The task ▸
If a line in the listing below includes the string "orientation", pull it out.
+++ Given information +++
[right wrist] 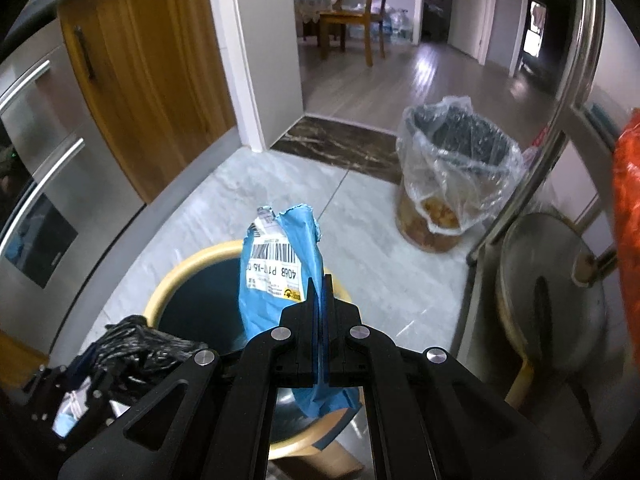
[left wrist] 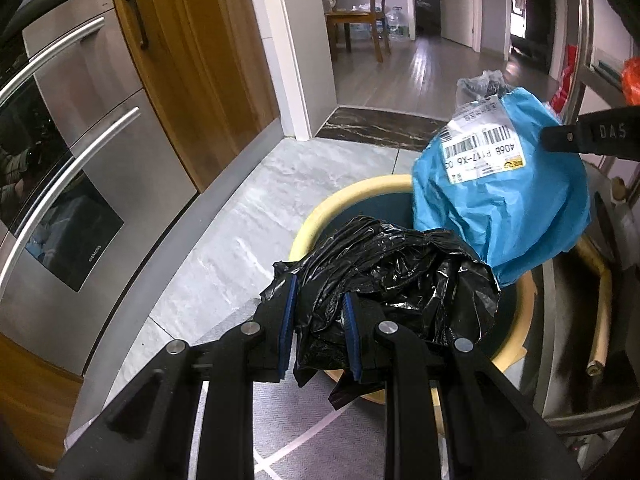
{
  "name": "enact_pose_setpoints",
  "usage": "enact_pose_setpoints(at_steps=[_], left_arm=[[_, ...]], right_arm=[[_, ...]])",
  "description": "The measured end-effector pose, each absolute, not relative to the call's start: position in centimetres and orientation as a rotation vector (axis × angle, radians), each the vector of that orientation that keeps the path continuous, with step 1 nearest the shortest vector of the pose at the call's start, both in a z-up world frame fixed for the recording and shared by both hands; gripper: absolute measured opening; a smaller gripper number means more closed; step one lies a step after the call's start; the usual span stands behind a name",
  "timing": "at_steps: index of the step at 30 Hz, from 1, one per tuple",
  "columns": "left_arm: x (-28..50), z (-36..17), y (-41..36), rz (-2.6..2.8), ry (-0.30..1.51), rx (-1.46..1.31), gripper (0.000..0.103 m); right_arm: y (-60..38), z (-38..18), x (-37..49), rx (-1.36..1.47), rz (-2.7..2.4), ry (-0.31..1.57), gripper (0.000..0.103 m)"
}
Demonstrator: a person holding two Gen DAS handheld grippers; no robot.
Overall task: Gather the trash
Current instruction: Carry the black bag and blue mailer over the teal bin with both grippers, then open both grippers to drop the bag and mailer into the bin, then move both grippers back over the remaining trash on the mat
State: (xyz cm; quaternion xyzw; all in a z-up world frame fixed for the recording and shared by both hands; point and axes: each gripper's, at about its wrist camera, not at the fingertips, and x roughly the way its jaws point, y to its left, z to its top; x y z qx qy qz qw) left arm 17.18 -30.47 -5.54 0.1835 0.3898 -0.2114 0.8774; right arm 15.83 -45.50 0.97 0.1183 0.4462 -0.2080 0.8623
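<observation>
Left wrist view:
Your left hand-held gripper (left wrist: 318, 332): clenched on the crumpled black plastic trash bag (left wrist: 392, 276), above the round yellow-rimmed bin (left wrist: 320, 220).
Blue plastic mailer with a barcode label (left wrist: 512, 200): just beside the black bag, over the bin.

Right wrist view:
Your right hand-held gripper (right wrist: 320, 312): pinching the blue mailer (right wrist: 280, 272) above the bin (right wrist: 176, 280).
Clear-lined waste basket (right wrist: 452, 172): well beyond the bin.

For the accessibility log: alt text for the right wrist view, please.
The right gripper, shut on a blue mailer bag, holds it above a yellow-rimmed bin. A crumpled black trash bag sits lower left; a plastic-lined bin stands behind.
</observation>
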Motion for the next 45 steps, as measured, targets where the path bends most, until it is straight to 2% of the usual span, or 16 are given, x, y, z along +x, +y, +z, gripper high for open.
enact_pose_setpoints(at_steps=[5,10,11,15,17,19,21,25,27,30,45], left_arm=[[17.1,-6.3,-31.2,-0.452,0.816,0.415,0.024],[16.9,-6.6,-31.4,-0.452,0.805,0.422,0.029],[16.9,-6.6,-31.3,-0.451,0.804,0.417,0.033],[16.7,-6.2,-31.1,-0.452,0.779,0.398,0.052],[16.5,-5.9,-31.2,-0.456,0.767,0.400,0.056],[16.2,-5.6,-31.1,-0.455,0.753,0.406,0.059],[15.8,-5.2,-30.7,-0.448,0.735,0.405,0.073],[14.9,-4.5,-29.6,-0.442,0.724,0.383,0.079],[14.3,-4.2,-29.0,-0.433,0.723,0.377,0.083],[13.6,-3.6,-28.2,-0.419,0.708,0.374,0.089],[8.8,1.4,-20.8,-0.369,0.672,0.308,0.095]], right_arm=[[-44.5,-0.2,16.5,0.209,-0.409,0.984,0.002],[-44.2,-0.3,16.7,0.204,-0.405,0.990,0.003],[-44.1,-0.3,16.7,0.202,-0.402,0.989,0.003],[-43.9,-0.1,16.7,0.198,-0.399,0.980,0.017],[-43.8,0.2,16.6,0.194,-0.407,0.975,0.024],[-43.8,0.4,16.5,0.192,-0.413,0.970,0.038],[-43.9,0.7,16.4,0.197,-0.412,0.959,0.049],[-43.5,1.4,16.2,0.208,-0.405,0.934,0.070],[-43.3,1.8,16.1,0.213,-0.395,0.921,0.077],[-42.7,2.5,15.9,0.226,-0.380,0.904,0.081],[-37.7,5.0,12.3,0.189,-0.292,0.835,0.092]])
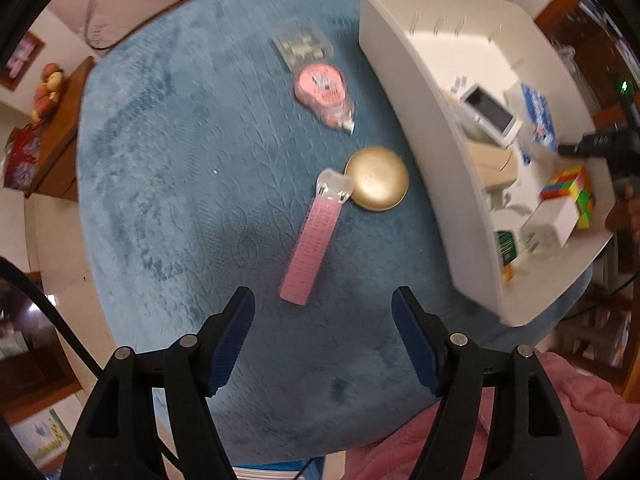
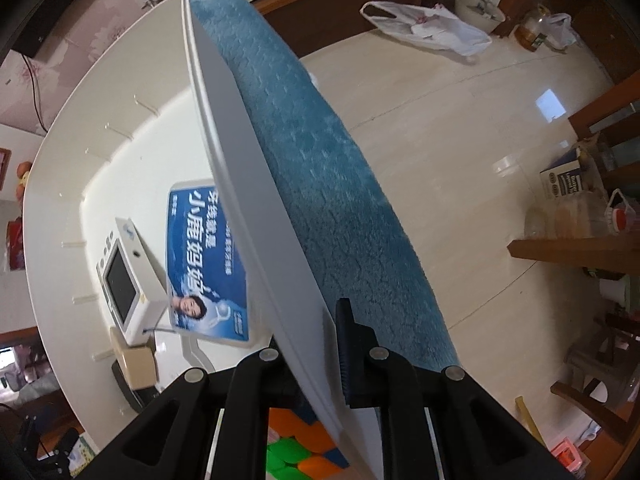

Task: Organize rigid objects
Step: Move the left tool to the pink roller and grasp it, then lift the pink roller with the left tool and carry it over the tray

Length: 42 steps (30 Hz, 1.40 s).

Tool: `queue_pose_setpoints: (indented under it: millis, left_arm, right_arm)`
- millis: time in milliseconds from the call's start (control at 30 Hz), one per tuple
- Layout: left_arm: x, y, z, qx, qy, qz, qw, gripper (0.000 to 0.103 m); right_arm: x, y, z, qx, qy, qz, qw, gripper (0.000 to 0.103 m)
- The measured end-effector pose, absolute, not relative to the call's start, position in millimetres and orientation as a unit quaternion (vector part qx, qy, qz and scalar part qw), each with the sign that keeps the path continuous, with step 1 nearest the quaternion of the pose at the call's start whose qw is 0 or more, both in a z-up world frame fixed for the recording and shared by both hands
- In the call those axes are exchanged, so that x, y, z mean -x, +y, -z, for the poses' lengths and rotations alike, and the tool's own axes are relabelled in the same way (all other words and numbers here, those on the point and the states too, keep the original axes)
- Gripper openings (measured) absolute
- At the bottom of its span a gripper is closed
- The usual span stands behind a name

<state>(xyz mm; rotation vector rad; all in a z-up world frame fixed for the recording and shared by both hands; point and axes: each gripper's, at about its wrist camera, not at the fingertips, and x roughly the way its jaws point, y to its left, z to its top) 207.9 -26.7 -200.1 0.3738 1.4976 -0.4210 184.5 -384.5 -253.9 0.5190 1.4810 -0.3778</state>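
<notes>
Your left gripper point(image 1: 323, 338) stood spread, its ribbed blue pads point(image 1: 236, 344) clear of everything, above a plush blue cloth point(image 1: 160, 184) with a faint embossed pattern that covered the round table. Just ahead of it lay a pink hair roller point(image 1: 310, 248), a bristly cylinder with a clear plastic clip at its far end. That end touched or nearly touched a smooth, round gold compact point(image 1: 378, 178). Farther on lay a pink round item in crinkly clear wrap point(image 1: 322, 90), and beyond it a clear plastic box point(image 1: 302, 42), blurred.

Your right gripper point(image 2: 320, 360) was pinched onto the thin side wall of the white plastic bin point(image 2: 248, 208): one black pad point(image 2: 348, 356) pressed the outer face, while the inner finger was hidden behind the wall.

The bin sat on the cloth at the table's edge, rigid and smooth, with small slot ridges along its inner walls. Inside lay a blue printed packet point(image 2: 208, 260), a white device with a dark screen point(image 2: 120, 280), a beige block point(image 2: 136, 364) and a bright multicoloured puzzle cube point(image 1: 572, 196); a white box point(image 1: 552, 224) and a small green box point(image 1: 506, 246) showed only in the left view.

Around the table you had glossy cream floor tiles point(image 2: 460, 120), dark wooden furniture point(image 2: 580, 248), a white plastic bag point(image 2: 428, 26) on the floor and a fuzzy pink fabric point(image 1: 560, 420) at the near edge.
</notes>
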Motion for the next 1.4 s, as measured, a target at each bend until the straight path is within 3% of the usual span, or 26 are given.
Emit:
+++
Reply ▸
  "description": "The measured end-effector pose, each absolute, not relative to the call's start: position in centimetres and orientation as a rotation vector (axis × angle, radians), each the vector of that orientation that keeps the path continuous, with step 1 nearest the shortest vector of the pose at the call's start, both in a z-up world frame fixed for the recording and shared by both hands; gripper: absolute measured opening; a smaller gripper number means more closed; step one lies a step after the call's start; the usual span stands behind a name",
- The measured end-effector pose, absolute, not relative to the call's start, position in millimetres and orientation as a unit quaternion (vector part qx, qy, qz and scalar part qw), each with the sign that keeps the path continuous, with step 1 nearest the quaternion of the pose at the call's start whose qw is 0 or more, both in a z-up world frame fixed for the recording and shared by both hands

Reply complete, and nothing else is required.